The listing below should be printed again word for word, without any images.

Segment Open

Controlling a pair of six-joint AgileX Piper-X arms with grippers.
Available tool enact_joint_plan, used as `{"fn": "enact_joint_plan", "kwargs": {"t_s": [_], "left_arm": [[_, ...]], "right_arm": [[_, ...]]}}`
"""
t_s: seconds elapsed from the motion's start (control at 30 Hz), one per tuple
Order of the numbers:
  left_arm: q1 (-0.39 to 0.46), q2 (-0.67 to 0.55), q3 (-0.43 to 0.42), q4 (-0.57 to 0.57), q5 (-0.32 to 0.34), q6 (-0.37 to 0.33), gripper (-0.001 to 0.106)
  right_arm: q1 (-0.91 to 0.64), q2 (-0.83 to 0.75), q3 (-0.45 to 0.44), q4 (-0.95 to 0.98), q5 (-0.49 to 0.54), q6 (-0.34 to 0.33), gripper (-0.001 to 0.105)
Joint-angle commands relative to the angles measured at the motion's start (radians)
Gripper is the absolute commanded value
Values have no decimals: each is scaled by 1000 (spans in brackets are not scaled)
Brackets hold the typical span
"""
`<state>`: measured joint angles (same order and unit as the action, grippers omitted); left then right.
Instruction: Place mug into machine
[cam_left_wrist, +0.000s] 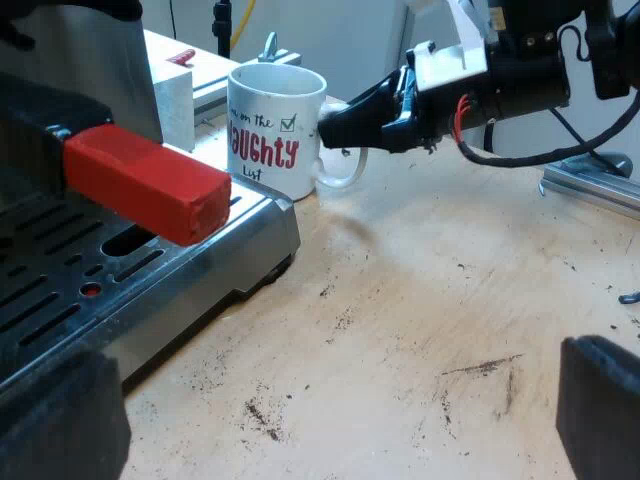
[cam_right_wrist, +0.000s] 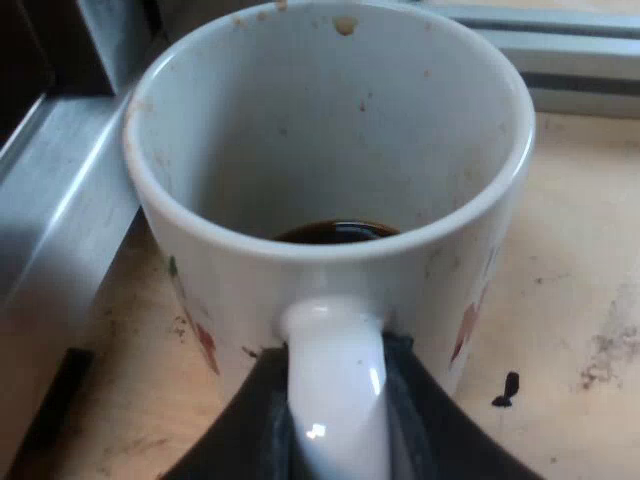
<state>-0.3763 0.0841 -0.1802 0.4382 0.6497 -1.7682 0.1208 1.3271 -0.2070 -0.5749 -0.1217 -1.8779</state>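
**Operator:** How far is the task progressing?

**Technician:** The grasp is looking complete and the placing is not yet done. The right gripper (cam_right_wrist: 335, 425) is clamping the handle (cam_right_wrist: 335, 370) of the mug (cam_right_wrist: 330, 150), one black finger on each side of it. The mug is sitting upright just beside the corner of the tray (cam_left_wrist: 240, 235) of the machine (cam_left_wrist: 90, 70), not on it. The tray's edge is hiding the mug's base, so it cannot be told whether the base is touching the table (cam_left_wrist: 420, 320).

**Operator:** What is the other arm doing?

**Technician:** The left gripper (cam_left_wrist: 330, 405) is hovering over the table near the tray's front, fingers wide apart and holding nothing. It is looking past the red end of the holder (cam_left_wrist: 145, 185), which is projecting over the tray.

**Operator:** What is left to do?

**Technician:** Judging from this, the mug is waiting to be lifted over the tray's rim, carried in under the holder, set down and released. A little dark liquid (cam_right_wrist: 335, 232) is lying in the mug, so keeping it level is advisable.
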Motion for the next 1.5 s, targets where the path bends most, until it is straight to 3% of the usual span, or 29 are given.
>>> {"fn": "enact_joint_plan", "kwargs": {"t_s": [0.03,0.27,0.37,0.53,0.73,0.87,1.0,1.2,1.33,1.5], "left_arm": [[-5,3,-3,-25,16,-4,89],[-5,3,-3,-25,-8,-4,89],[-5,3,-3,-25,-93,-2,89],[-5,4,3,-18,-228,-2,89],[-5,4,28,-47,-258,-2,89],[-5,4,56,-112,-276,-2,89],[-5,4,56,-108,-353,-2,89],[-5,4,70,-108,-371,0,89],[-5,5,79,-108,-371,0,89],[-5,5,79,-108,-371,0,89]], "right_arm": [[2,-133,-9,84,-17,-7,0],[2,-375,-9,319,-23,-34,0],[2,-472,-19,418,-57,-34,0],[74,-683,-94,718,-78,-93,0],[199,-778,-140,839,-77,-80,0],[354,-792,-156,873,-47,-68,0],[530,-780,-155,870,89,-2,0],[747,-711,-155,789,258,1,0],[818,-619,-155,674,336,64,0],[840,-482,-155,492,342,92,0]]}}
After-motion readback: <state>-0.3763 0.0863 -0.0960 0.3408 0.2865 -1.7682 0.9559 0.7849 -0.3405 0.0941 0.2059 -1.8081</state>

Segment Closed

▸ **Written answer**
Controlling a pair of six-joint AgileX Piper-X arms with grippers.
Available tool enact_joint_plan, used as `{"fn": "enact_joint_plan", "kwargs": {"t_s": [_], "left_arm": [[_, ...]], "right_arm": [[_, ...]]}}`
"""
t_s: seconds elapsed from the motion's start (control at 30 Hz), one per tuple
Order of the numbers:
  left_arm: q1 (-0.39 to 0.46), q2 (-0.67 to 0.55), q3 (-0.43 to 0.42), q4 (-0.57 to 0.57), q5 (-0.32 to 0.34), q6 (-0.37 to 0.33), gripper (-0.001 to 0.106)
  right_arm: q1 (-0.91 to 0.64), q2 (-0.83 to 0.75), q3 (-0.45 to 0.44), q4 (-0.95 to 0.98), q5 (-0.49 to 0.54), q6 (-0.34 to 0.33), gripper (-0.001 to 0.105)
Joint-angle commands relative to the angles measured at the motion's start (radians)
Gripper is the absolute commanded value
Values have no decimals: each is scaled by 1000 (spans in brackets are not scaled)
Brackets hold the typical span
"""
`<state>`: measured joint angles (same order and unit as the action, grippers omitted); left then right.
Instruction: Place mug into machine
[cam_left_wrist, +0.000s] 
[cam_right_wrist, +0.000s] 
<state>-0.3763 0.0841 -0.1802 0.4382 0.6497 -1.7682 0.1208 1.3271 -0.2070 -0.5749 -0.1217 -1.8779</state>
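**Operator:** How far is the task progressing?

**Technician:** The grasp is looking complete and the placing is not yet done. The right gripper (cam_right_wrist: 335, 425) is clamping the handle (cam_right_wrist: 335, 370) of the mug (cam_right_wrist: 330, 150), one black finger on each side of it. The mug is sitting upright just beside the corner of the tray (cam_left_wrist: 240, 235) of the machine (cam_left_wrist: 90, 70), not on it. The tray's edge is hiding the mug's base, so it cannot be told whether the base is touching the table (cam_left_wrist: 420, 320).

**Operator:** What is the other arm doing?

**Technician:** The left gripper (cam_left_wrist: 330, 405) is hovering over the table near the tray's front, fingers wide apart and holding nothing. It is looking past the red end of the holder (cam_left_wrist: 145, 185), which is projecting over the tray.

**Operator:** What is left to do?

**Technician:** Judging from this, the mug is waiting to be lifted over the tray's rim, carried in under the holder, set down and released. A little dark liquid (cam_right_wrist: 335, 232) is lying in the mug, so keeping it level is advisable.
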Motion for the next 1.5 s, targets where the path bends most, until it is straight to 3% of the usual span, or 29 are given.
>>> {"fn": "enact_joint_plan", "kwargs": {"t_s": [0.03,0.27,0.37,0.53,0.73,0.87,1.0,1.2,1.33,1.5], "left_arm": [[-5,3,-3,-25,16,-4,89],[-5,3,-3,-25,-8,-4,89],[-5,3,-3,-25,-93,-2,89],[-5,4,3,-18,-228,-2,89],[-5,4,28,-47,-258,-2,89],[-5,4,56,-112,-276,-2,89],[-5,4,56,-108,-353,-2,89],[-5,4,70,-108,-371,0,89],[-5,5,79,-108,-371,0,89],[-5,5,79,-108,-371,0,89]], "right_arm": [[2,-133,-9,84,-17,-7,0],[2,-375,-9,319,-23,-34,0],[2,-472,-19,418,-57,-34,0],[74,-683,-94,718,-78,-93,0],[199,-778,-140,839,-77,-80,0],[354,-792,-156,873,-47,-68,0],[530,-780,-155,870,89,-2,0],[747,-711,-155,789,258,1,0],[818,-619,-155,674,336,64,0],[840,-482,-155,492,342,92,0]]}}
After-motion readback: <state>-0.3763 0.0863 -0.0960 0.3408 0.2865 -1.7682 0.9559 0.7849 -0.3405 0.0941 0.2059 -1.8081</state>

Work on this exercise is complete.